Here’s the truth: If you wanted football to be played in the fall of 2020 in any manner even kind of resembling what we are used to, one of two things would have needed to happen in the distant past. Either
- We crushed the pandemic in the spring and early summer.
- The players were getting paid for their work.
With neither of these conditions being met, real football was never going to happen. Anyone who thought otherwise was living in a fantasy world.
Ben Sasse wrote to the Big Ten Conference arguing in favor of holding the season by saying that “life is about trade-offs.” And that’s true.
But to get football the trade-offs needed to be made on our end. We needed to be wearing masks. We needed to sacrifice the economy in the short-term to crush the curve. We needed a government that took the virus seriously instead of listening to sports talk phonies who saw an opportunity to get famous by telling people what they wanted to hear.

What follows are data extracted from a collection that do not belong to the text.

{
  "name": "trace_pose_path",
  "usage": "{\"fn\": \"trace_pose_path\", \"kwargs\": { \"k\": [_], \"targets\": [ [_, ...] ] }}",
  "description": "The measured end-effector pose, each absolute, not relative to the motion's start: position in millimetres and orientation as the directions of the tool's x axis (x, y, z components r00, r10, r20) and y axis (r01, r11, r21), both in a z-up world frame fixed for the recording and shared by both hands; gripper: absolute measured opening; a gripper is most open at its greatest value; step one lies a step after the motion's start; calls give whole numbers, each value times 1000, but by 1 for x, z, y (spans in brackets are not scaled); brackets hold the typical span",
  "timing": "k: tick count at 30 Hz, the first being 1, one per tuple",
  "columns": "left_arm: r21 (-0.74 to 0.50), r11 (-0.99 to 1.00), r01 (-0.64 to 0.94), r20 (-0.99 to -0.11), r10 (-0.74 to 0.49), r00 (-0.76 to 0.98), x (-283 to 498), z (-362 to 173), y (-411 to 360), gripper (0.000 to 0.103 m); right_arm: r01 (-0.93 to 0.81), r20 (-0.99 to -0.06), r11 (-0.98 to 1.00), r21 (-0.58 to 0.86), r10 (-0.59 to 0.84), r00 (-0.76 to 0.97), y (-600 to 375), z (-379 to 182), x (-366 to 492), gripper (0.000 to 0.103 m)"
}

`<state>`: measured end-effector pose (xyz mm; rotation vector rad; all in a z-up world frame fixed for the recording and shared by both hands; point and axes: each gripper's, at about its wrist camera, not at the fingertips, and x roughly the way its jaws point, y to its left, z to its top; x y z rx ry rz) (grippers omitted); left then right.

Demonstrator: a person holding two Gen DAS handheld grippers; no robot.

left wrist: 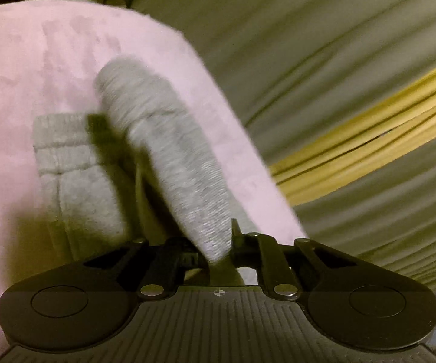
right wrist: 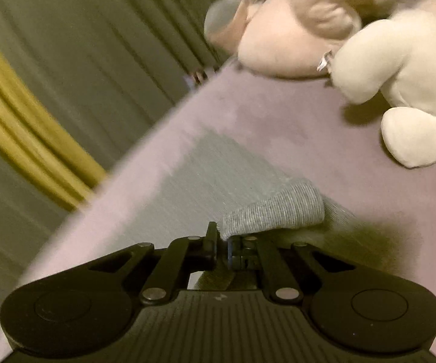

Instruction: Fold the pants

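Two grippers: each pinched the grey pants (left wrist: pixel 169 151).
Left gripper (left wrist: pixel 218 251): held a leg.
Right gripper (right wrist: pixel 222 246): held a cuff.
Pink bed (right wrist: pixel 278 127): carried plush toys (right wrist: pixel 399 75).

Dim, warm yellowish indoor light with heavy motion blur in both fisheye views. Dark shadows pool beside the grey pants (left wrist: pixel 169 157), toward 7 o'clock. The curtains (right wrist: pixel 81 60) smear and bend toward the edges.
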<state>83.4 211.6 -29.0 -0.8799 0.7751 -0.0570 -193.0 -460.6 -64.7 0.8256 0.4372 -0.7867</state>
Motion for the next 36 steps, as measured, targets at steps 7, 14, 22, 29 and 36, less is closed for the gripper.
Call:
{"fn": "trace_pose_path", "kwargs": {
  "k": [7, 14, 22, 29, 36],
  "targets": [
    [-494, 767, -409, -776, -177, 605, 56, -72, 231, 45, 840, -712, 458, 293, -481, 511, -464, -80, -217, 12],
    [-524, 762, -381, -691, -119, 713, 26, -31, 239, 66, 903, -712, 429, 2, -634, 303, -444, -74, -208, 38],
    [-379, 914, -144, -637, -145, 757, 52, -9, 159, 97, 783, -630, 622, 11, -603, 489, -375, -49, -137, 45],
    [-324, 904, -278, -834, -134, 535, 78, -69, 167, 79, 413, -694, 908, -73, -344, 633, -272, -76, -34, 51],
    [-244, 961, -129, -844, -145, 517, 67, -70, 179, 54, 187, -643, 979, -81, -195, 740, -193, -71, 71, 52]
  ]
}}
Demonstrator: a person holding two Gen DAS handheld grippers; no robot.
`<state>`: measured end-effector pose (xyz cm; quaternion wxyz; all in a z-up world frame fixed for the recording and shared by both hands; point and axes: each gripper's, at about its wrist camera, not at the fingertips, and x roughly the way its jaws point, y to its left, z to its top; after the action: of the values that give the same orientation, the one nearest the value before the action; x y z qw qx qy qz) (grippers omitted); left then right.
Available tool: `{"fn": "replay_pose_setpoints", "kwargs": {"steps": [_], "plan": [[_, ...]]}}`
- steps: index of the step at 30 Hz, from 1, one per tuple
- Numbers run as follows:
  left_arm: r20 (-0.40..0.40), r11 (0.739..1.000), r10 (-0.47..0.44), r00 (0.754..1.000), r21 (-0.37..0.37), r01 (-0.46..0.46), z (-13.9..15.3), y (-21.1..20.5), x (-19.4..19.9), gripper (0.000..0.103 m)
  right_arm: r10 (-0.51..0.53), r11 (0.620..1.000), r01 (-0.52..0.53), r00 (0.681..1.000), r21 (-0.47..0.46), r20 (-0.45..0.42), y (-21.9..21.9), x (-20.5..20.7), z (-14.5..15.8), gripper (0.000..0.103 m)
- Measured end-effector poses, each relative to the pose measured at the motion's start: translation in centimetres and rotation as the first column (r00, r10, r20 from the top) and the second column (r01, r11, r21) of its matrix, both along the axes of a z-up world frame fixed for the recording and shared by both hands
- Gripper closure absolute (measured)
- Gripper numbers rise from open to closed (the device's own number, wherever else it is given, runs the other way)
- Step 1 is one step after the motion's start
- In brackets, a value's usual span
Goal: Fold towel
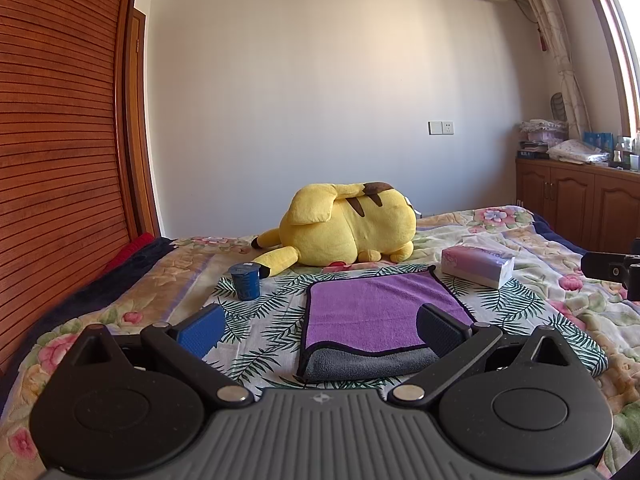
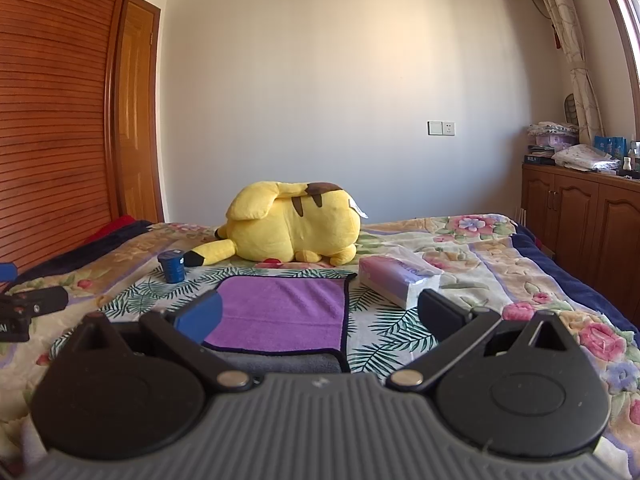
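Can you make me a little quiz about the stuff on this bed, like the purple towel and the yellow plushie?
1. True or false: the left hand-held gripper is shut on the purple towel.
2. What lies right of the towel: A) the tissue pack, B) the blue cup, C) a book?
3. Fill in: the yellow plush toy lies ___ the towel, nearer the wall.

Key
1. False. Both it and the right hand-held gripper are open and hold nothing.
2. A. The cup stands to the left.
3. Behind.
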<state>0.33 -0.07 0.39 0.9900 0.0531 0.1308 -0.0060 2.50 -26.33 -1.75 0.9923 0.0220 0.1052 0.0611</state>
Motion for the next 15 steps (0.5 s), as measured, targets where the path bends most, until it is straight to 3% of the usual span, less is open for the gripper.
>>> {"fn": "replay_pose_setpoints", "kwargs": {"steps": [15], "plan": [[0.001, 1.000, 0.001, 1.000, 0.003, -0.001, -0.21, 0.66, -0.36, 0.016, 0.000, 1.000, 0.000, 1.000, 0.002, 0.000, 0.04, -0.06, 0.08, 0.000]]}}
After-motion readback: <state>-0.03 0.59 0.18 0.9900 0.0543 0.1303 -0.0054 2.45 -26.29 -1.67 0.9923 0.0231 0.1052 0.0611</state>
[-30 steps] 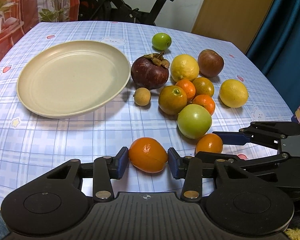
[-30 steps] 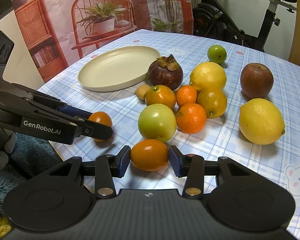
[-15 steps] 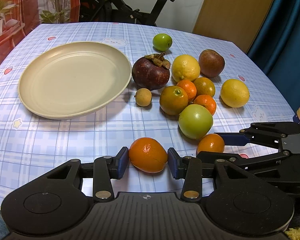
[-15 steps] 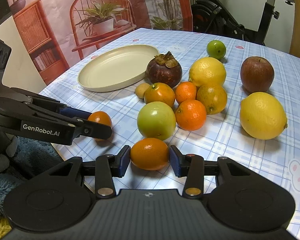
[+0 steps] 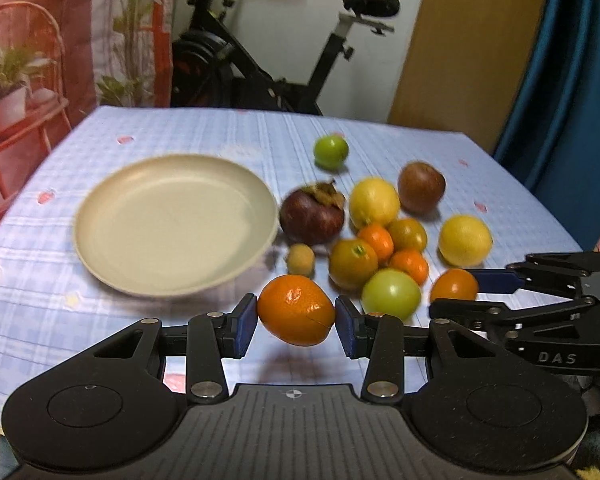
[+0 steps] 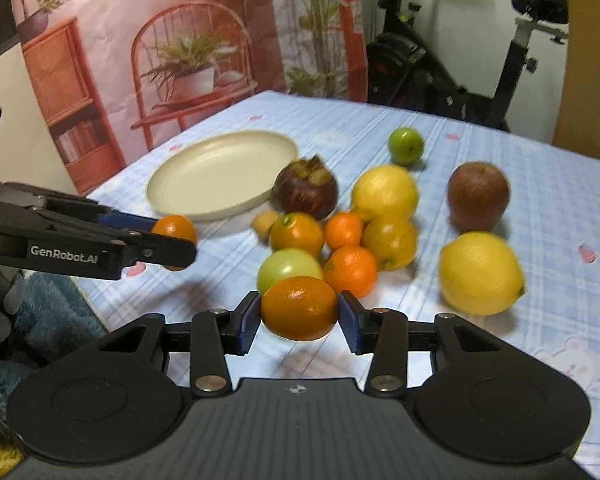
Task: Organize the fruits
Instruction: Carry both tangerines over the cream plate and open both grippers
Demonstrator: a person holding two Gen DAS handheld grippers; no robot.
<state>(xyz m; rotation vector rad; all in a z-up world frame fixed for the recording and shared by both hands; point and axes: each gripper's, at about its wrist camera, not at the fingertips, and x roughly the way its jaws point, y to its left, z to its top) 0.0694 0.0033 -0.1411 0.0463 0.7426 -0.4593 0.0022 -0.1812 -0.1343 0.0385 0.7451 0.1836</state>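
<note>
Both held fruits have lifted off the blue checked tablecloth since a second ago, each now hanging above its own faint shadow. The left gripper is clenched on a glossy oval orange kumquat-like fruit near the table's near edge, just short of the round cream plate, likely its destination. The right gripper grasps a similar smooth orange citrus beside the heap: a green apple, small tangerines, two yellow lemons, a dark purple mangosteen and a red-brown apple. Pads press on opposite flanks, probably so round skins cannot roll free.
</note>
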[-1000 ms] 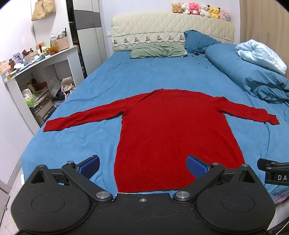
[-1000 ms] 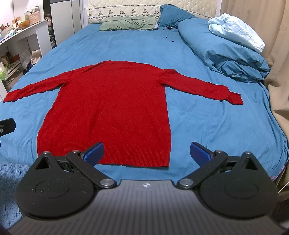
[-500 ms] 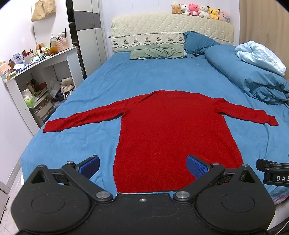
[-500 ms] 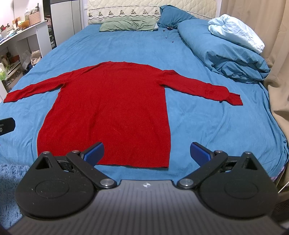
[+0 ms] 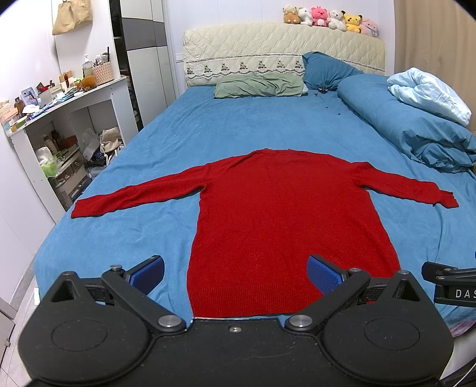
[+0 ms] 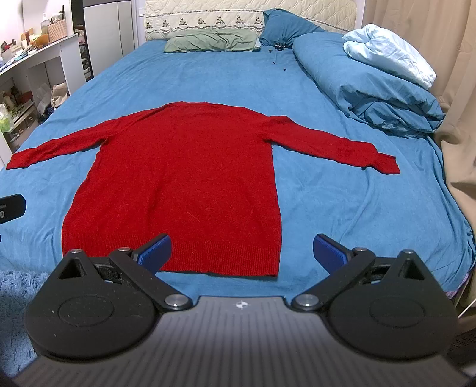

Or alternatively we needed to have made a trade off where we treat these athletes like the minor-league professionals they are, allowed them to collectively bargain, so they were able to be put in an NBA-style bubble away from the other students. Instead of pretending that the star quarterback at Florida State is a “student-athlete” in the exact same way the captain of FSU’s fencing team is.
That’s it. Those are the options and the trade offs that were, once upon a time, available to us. Everything else is forcing a kid whose grandma has already contracted COVID to put himself, his family, and his community at risk for no pay so that we can have fun on Saturdays and pretend that America is doing just fine.
Look: Nobody would rather be with their oldest friends, in a southern college town, drinking a whiskey, waiting to head into a packed stadium to scream their lungs off more than me. It is one of, if not my favorite, pastime. For many who share this love it is an electric, quasi-spiritual experience. It is an oasis of escape from life’s drudgeries. There’s something different in nature about college sports, it’s a tie that binds us to our younger selves.
It makes sense that this would carry with it cultural and political implications. That people would feel not completely whole or completely “back” if this communion was stripped from them. That the people who have experienced that loss would lash out at those who are taking it away from them.
But that’s life. The pandemic has created a new reality. And if we are ever able to recapture what we once had, we must recognize that and defeat it. Wishing it wasn’t so isn’t going to get the job done.
The thing is: All of this planning and executing is hard work.
Tweeting #WeWantToPlay is easy.
And if we want to have college football back, we need leaders who will do what is hard.